* WHAT IS BEING ASKED
What is needed is a copy of each line in the listing that contains "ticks".

* SUPPLIED DATA
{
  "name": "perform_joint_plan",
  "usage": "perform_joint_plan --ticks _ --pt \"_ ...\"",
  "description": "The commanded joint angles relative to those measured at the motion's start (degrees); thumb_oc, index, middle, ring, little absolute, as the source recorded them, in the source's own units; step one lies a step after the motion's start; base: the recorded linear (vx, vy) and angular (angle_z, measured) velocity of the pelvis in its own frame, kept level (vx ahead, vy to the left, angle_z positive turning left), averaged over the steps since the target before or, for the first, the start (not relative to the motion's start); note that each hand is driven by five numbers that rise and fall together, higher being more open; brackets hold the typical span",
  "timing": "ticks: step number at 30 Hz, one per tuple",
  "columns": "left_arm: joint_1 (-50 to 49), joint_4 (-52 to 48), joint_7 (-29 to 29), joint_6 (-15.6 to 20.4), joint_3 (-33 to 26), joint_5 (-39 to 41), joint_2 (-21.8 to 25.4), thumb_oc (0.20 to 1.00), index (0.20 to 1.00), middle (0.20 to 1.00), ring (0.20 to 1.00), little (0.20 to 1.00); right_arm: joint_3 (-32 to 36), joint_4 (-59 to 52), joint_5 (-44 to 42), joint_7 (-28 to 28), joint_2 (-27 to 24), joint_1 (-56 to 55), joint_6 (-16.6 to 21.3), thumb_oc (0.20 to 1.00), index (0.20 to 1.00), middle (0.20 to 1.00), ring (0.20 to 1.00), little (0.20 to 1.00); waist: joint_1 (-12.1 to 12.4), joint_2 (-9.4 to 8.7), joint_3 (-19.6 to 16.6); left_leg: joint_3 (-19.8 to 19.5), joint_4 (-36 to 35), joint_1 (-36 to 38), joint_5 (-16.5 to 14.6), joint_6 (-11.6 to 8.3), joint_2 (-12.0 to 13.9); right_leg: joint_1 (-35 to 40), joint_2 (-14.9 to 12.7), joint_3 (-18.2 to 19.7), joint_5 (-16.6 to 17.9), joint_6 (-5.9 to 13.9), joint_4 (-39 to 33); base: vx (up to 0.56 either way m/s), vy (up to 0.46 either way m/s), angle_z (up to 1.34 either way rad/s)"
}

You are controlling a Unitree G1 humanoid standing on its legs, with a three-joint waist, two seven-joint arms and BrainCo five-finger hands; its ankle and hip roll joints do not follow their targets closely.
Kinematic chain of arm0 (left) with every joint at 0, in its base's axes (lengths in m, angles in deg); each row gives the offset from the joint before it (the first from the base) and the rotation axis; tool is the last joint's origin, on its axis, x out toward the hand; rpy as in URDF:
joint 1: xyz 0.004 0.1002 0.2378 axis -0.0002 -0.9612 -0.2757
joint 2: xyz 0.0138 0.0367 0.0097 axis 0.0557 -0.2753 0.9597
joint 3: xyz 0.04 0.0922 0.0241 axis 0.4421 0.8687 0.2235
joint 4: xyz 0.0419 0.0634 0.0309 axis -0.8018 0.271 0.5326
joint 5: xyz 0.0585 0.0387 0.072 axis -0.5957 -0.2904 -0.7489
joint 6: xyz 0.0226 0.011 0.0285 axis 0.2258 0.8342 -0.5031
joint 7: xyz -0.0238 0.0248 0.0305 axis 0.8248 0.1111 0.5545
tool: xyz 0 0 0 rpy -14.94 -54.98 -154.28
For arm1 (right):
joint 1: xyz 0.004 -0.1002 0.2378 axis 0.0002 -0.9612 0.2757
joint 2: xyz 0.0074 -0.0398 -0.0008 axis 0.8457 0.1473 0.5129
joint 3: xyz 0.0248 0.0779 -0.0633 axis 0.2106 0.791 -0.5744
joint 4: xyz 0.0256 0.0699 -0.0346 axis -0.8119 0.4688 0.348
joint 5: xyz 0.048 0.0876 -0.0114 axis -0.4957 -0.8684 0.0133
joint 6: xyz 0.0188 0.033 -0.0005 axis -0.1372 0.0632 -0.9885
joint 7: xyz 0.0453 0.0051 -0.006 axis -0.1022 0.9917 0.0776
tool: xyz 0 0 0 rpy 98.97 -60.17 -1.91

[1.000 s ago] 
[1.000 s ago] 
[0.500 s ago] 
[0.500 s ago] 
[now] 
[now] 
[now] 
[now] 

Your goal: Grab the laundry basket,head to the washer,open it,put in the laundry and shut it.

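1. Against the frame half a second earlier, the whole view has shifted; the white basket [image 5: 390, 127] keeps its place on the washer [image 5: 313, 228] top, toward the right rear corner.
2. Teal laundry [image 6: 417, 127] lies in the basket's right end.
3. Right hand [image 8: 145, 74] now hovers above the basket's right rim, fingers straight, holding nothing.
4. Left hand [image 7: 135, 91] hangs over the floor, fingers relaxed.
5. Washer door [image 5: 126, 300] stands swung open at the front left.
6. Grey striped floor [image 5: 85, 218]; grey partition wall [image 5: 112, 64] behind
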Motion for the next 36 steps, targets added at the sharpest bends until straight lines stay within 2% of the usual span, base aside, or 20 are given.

* ANSWER SPACE
  "usage": "perform_joint_plan --ticks _ --pt \"_ ...\"",
  "timing": "ticks: step number at 30 Hz, one per tuple",

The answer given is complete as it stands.